Data mining your general ledger with Excel

Learn how to use Microsoft’s ubiquitous spreadsheet application to unlock the wealth of information stored in your company’s financials.
By J. Carlton Collins, CPA

Data mining your general ledger with Excel
Image by erhui1979/iStock

The general ledger is a vast historical data archive of your company's financial activities, including revenue, expenses, adjustments, account balances, and often much more. The detailed transactions recorded within the typical general ledger represent a treasure-trove of information and potential insights about the company's operations, but the traditional general ledger report's mundane format doesn't immediately serve up those insights.

The solution for wringing out valuable insights is to analyze the general ledger using Microsoft Excel's PivotTable, filtering, and charting capabilities. The problem is that, by default, most general ledger reports aren't correctly formatted for instant analysis in Excel. Fortunately, with a little trickery, a clever CPA can transform a blandly formatted general ledger into a data nugget-enriched PivotTable goldmine.

The trick involves using Excel's Go To Special, Blanks tool to repeat account numbers and descriptions on each row to make your data pivot-ready. This enhanced format helps to unleash Excel's full set of data analysis tools to ferret out those telling trends, useful tidbits, and meaningful observations.

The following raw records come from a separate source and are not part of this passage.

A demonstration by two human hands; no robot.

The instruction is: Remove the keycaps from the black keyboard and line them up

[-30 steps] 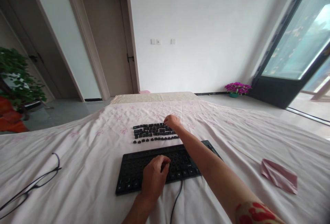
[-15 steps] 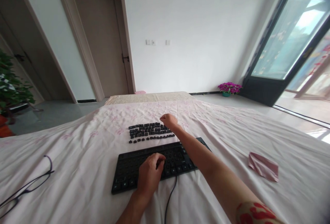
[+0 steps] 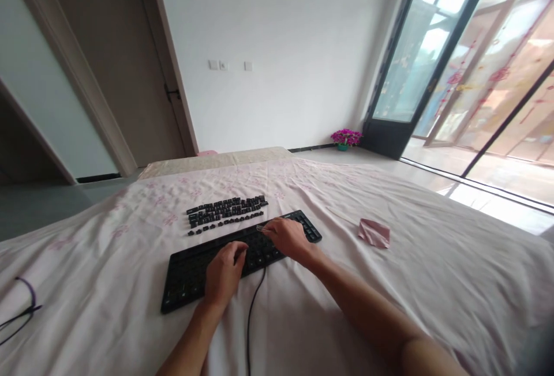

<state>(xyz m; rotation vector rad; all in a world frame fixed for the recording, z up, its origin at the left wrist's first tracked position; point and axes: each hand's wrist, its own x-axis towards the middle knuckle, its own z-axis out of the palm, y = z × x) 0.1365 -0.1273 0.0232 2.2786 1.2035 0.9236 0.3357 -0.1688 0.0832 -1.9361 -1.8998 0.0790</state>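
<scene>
A black keyboard [image 3: 186, 260] lies at a slant on the bedspread, with many keycaps off its left and middle parts. My left hand [image 3: 224, 269] rests on its middle, fingers curled down against it, their tips partly hidden. Over the upper right part, my right hand [image 3: 288, 236] is closed around a thin wire keycap puller [image 3: 261, 228], whose metal ends point left just above the keys. Behind the keyboard, loose black keycaps [image 3: 225, 210] lie in several rows on the cloth.
The keyboard's cable [image 3: 255, 301] runs toward me over the pale floral bedspread [image 3: 415, 284]. A pink cloth [image 3: 374, 233] lies to the right, and glasses [image 3: 30, 309] lie at the left edge. Beyond stand a flowerpot [image 3: 343, 146] and a glass door [image 3: 398, 76].
My right hand has come back from above the loose keycaps to the keyboard, and the wire puller now shows. My left hand stays on the keyboard. The view has turned right.
</scene>
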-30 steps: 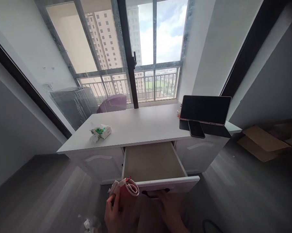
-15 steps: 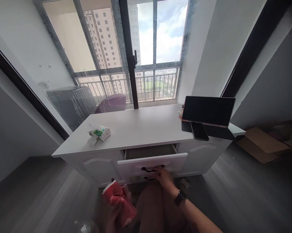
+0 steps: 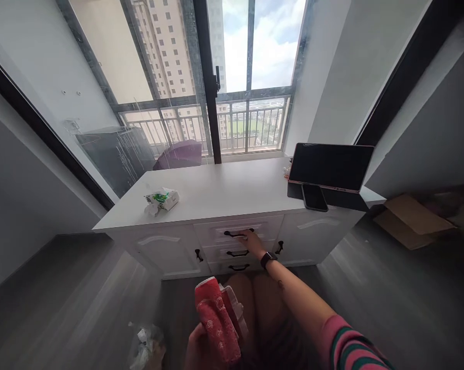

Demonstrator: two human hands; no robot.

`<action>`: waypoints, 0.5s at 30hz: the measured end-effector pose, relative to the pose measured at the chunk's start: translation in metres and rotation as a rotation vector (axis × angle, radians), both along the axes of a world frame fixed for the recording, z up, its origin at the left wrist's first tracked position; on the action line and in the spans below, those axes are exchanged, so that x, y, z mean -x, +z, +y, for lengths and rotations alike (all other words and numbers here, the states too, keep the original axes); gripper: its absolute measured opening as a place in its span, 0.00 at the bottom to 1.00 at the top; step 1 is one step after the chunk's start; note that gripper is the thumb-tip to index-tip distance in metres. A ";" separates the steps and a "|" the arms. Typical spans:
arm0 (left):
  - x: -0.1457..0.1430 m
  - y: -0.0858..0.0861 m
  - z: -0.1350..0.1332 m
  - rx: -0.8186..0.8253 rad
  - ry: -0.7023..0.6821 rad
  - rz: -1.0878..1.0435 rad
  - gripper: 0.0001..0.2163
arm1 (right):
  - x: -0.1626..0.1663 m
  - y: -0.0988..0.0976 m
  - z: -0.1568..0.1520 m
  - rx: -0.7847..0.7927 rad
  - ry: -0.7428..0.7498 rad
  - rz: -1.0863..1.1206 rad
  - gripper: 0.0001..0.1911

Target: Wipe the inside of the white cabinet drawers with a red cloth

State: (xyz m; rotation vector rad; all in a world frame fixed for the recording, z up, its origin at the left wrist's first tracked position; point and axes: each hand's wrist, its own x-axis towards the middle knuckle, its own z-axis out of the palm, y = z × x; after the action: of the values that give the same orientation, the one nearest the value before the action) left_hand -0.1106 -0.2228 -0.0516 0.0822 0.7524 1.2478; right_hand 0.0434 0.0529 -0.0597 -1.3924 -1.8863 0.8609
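Observation:
My right hand (image 3: pixel 251 243), with a dark watch on the wrist, is at the black handle (image 3: pixel 234 234) of the top drawer (image 3: pixel 212 231), its fingers closed around the handle's right part. That drawer sits flush in the white cabinet (image 3: pixel 162 259). Low in front of the cabinet, my left hand (image 3: pixel 199 341) grips a folded red cloth (image 3: pixel 218 324) with a pale pattern and white edges, perhaps a towel. The cloth hides most of the left fingers. Two more drawers with black handles lie below the top one.
On the cabinet top are a tissue pack (image 3: pixel 163 199) at left, and a tablet (image 3: pixel 331 167) with a phone (image 3: pixel 314 198) at right. A plastic bag (image 3: pixel 149 347) lies on the floor at lower left. An open cardboard box (image 3: pixel 413 221) stands at right. A window is behind.
The top drawer was pulled out and is now pushed in, my right hand still at its handle. My left hand has brought the red cloth to the right.

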 end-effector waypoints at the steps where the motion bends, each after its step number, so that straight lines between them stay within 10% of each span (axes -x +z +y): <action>1: 0.000 0.000 -0.005 0.012 -0.045 -0.095 0.15 | 0.002 0.002 -0.006 -0.004 -0.017 0.011 0.13; 15: -0.042 0.003 -0.039 0.072 0.048 0.268 0.16 | -0.048 -0.027 -0.287 0.324 -0.103 0.617 0.26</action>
State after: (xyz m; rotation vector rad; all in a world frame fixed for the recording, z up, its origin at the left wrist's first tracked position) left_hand -0.0683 -0.2620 -0.0487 0.1760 1.0355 1.2678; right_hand 0.0910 -0.2342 -0.0866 -1.1989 -1.2339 1.3982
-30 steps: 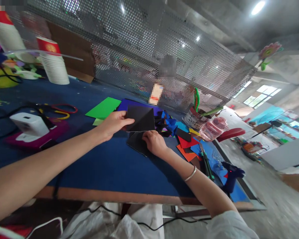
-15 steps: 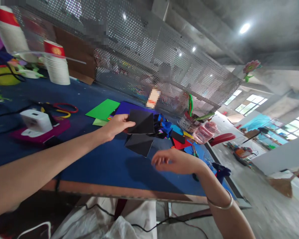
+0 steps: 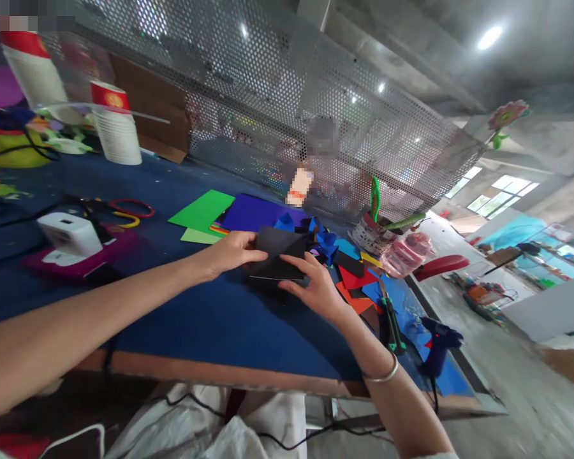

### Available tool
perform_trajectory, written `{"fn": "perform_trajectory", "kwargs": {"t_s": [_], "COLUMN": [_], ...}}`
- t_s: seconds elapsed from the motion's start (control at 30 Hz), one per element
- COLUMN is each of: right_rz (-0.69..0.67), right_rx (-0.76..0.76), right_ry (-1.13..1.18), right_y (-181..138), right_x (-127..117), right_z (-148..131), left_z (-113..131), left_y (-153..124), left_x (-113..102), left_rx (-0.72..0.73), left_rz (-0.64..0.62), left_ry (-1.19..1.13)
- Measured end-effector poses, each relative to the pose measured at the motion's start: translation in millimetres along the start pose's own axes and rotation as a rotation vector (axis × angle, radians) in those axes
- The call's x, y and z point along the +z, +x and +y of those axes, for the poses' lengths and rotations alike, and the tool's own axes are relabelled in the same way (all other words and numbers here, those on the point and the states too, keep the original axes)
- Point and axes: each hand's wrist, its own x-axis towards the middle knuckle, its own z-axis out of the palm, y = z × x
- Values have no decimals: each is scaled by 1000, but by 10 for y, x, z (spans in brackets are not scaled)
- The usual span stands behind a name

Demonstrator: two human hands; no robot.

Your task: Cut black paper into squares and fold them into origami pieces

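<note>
A square of black paper (image 3: pixel 280 242) is raised a little above the blue table, gripped at its left edge by my left hand (image 3: pixel 236 252), thumb on top and fingers behind. My right hand (image 3: pixel 318 287) reaches in from the right. Its stretched fingers touch the face of the paper near the right edge, while the thumb is spread apart below the front edge. Dark shadow lies under the sheet, and a second black piece cannot be made out there. Crumpled blue and black paper pieces (image 3: pixel 326 245) lie just behind.
Green paper (image 3: pixel 203 210) and dark blue paper (image 3: pixel 258 211) lie behind my left hand. Right of my hands are red paper (image 3: pixel 356 275), a green-handled cutting tool (image 3: pixel 392 325) and a glue gun (image 3: pixel 437 347). A white charger (image 3: pixel 69 234) and paper cups (image 3: pixel 117 134) stand left.
My right hand has moved left and up to the black paper. My left hand has brought the paper slightly down and right. The lower black sheet no longer shows.
</note>
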Motion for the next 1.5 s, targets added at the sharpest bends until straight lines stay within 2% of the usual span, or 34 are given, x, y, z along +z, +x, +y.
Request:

The process of extracting golden information from your general ledger involves the following basic steps: (1) Export the general ledger to Excel; (2) repeat account numbers and descriptions for each row; (3) delete unnecessary rows and columns; (4) pivot the data in an Excel PivotTable; (5) sort and filter the results; (6) add additional data fields to the PivotTable to enhance your reports; and (7) chart your results. This article explains the process step by step. Click here download an Excel file with the sample data I used herein.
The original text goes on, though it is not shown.